Syntax for DDS Queries and Filters

A subset of the WHERE clause in SQL is used in several parts of the specification:

The filter_expression in the com.rti.dds.topic.ContentFilteredTopic
The query_expression in the com.rti.dds.subscription.QueryCondition
<<extension>> The filter_expression in the com.rti.dds.subscription.TopicQuerySelection
<<extension>> The filter_expression in the com.rti.dds.infrastructure.ChannelSettings_t

Those expressions may use a subset of SQL, extended with the possibility to use program variables in the SQL expression. The allowed SQL expressions are defined with the BNF-grammar below.

The following notational conventions are made:

NonTerminals are typeset in italics.
'Terminals' are quoted and typeset in a fixed width font. They are written in upper case in most cases in the BNF-grammar below, but should be case insensitive.
TOKENS are typeset in bold.
The notation (element // ',') represents a non-empty comma-separated list of elements.

SQL grammar in BNF

FilterExpression ::= Condition
Condition   ::= Predicate
            |   Condition 'AND' Condition
            |   Condition 'OR' Condition
            |   'NOT' Condition
            |   '(' Condition ')'
Predicate   ::= ComparisonPredicate
            |   BetweenPredicate
ComparisonPredicate ::= ComparisonTerm RelOp ComparisonTerm
ComparisonTerm      ::= FieldIdentifier
                    | Parameter
BetweenPredicate    ::= FieldIdentifier 'BETWEEN' Range
                    |   FieldIdentifier 'NOT BETWEEN' Range
FieldIdentifier      ::= FIELDNAME
                    | IDENTIFIER
RelOp     ::= '=' | '>' | '>=' | '<' | '<=' | '<>' | 'LIKE' | 'MATCH'
Range     ::= Parameter 'AND' Parameter
Parameter ::= INTEGERVALUE
          |   CHARVALUE
          |   FLOATVALUE
          |   STRING
          |   ENUMERATEDVALUE
          |   BOOLEANVALUE
          |   NULLVALUE
          |   PARAMETER

Token expression

The syntax and meaning of the tokens used in the SQL grammar is described as follows:

IDENTIFIER - An identifier for a FIELDNAME, and is defined as any series of characters 'a', ..., 'z', 'A', ..., 'Z', '0', ..., '9', '_' but may not start with a digit.

Formal notation:

      IDENTIFIER: LETTER (PART_LETTER)*
      where LETTER: [ "A"-"Z","_","a"-"z" ]
            PART_LETTER: [ "A"-"Z","_","a"-"z","0"-"9" ]
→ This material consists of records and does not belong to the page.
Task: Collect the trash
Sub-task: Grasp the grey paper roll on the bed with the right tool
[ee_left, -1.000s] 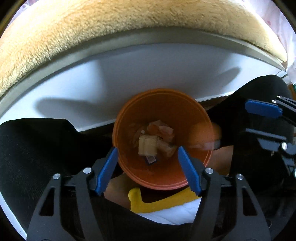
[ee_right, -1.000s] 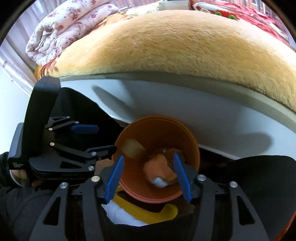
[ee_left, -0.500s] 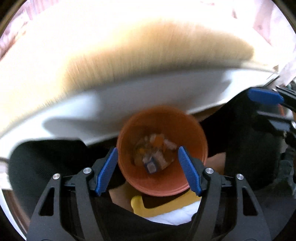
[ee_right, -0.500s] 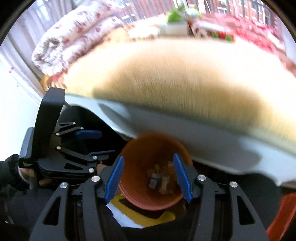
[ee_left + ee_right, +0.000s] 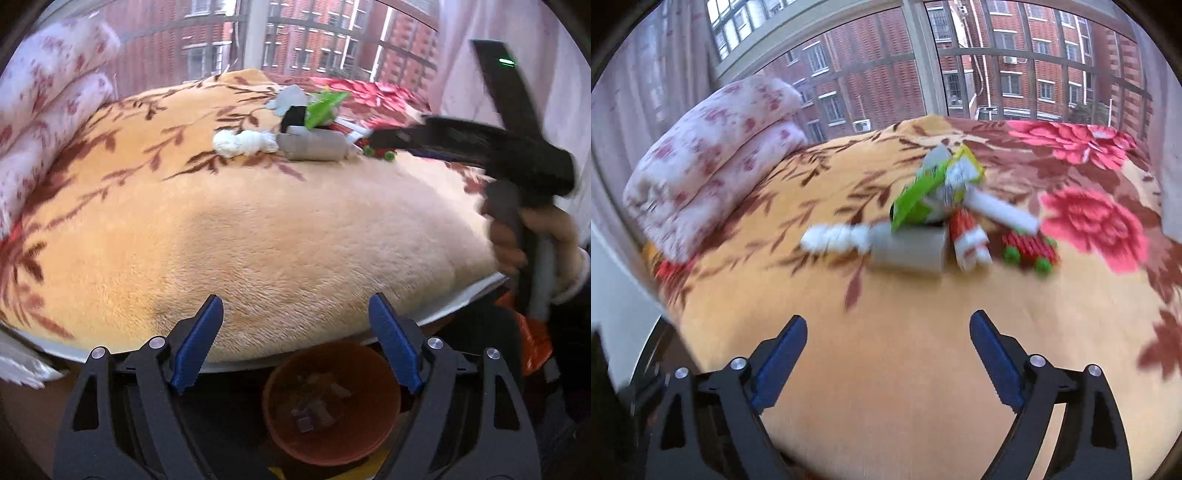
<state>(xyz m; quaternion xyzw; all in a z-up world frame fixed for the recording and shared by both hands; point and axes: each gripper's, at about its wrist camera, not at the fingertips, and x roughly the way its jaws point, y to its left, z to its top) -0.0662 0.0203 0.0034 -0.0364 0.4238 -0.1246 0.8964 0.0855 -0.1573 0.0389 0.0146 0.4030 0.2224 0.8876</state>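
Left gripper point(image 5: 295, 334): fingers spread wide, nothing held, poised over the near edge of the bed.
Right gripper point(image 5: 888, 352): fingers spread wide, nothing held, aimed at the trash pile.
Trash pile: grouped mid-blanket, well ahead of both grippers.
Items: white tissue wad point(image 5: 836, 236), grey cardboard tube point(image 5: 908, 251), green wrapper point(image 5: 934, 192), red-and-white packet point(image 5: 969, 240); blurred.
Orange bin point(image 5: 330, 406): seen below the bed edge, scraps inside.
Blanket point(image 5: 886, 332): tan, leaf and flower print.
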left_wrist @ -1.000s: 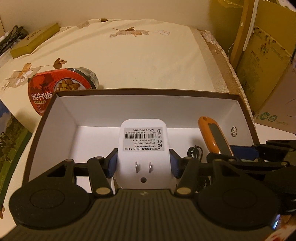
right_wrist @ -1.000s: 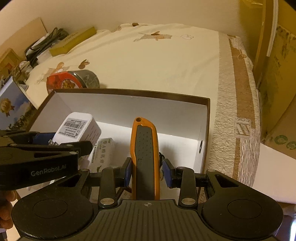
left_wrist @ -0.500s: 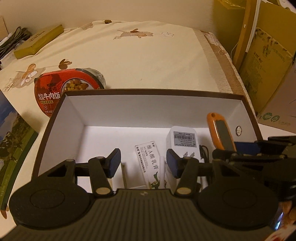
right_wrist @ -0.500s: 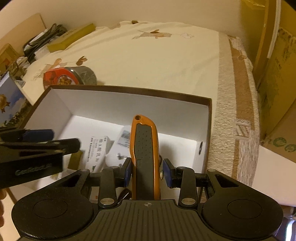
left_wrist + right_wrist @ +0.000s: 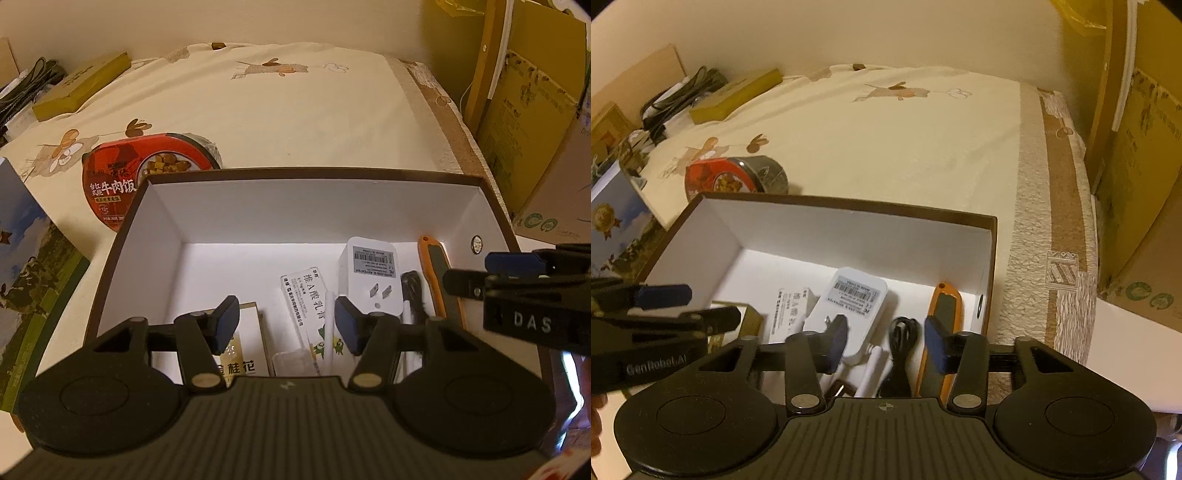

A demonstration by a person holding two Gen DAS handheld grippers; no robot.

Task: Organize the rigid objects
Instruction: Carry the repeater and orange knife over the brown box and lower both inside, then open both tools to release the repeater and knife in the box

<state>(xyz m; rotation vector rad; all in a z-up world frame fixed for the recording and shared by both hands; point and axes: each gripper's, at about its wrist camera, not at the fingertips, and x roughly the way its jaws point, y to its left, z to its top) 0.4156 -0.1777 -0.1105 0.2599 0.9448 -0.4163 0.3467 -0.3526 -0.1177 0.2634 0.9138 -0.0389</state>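
- Box (image 5: 487, 206): brown rim, white inside, open on the cloth.
- Left gripper (image 5: 286, 325): above the box, jaws opening, nothing between them.
- Right gripper (image 5: 886, 345): jaws opening, empty.
- Orange utility knife (image 5: 943, 314): inside the box, by its right wall.
- White repeater (image 5: 371, 275): inside the box, beside the knife.

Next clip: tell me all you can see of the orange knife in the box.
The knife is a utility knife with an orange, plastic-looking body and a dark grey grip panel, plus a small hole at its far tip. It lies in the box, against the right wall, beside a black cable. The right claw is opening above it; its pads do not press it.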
FIELDNAME - A fieldname is a reference to a field in the data structure. The dot '.' is used to navigate through nested structures. The number of dots that may be used in a FIELDNAME is unlimited. The FIELDNAME can refer to fields at any depth in the data structure. The names of the field are those specified in the IDL definition of the corresponding structure, which may or may not match the fieldnames that appear on the language-specific (e.g., C/C++, Java) mapping of the structure. To reference to the n+1 element in an array or sequence, use the notation '[n]', where n is a natural number (zero included). FIELDNAME must resolve to a primitive IDL type; that is either boolean, octet, (unsigned) short, (unsigned) long, (unsigned) long long, float double, char, wchar, string, wstring, or enum.

Formal notation:

      FIELDNAME: FieldNamePart ( "." FieldNamePart )*
      where FieldNamePart : IDENTIFIER ( "[" Index "]" )*
            Index> : (["0"-"9"])+
                   | ["0x","0X"](["0"-"9", "A"-"F", "a"-"f"])+

Primitive IDL types referenced by FIELDNAME are treated as different types in Predicate according to the following table:

Predicate Data Type	IDL Type
BOOLEANVALUE	boolean
INTEGERVALUE	octet, (unsigned) short, (unsigned) long, (unsigned) long long
FLOATVALUE	float, double
CHARVALUE	char, wchar
STRING	string, wstring
ENUMERATEDVALUE	enum

TOPICNAME - A topic name is an identifier for a topic, and is defined as any series of characters 'a', ..., 'z', 'A', ..., 'Z', '0', ..., '9', '_' but may not start with a digit.

Formal notation:

       TOPICNAME : IDENTIFIER

INTEGERVALUE - Any series of digits, optionally preceded by a plus or minus sign, representing a decimal integer value within the range of the system. 64-bit integers (int64 and uint64) must be followed by either l or L, otherwise the value is treated as a 32-bit integer. A hexadecimal number is preceded by 0x and must be a valid hexadecimal expression.

Formal notation:

       INTEGERVALUE : (["+","-"])? (["0"-"9"])+ [("L","l")]?
                    | (["+","-"])? ["0x","0X"](["0"-"9", "A"-"F", "a"-"f"])+ [("L","l")]?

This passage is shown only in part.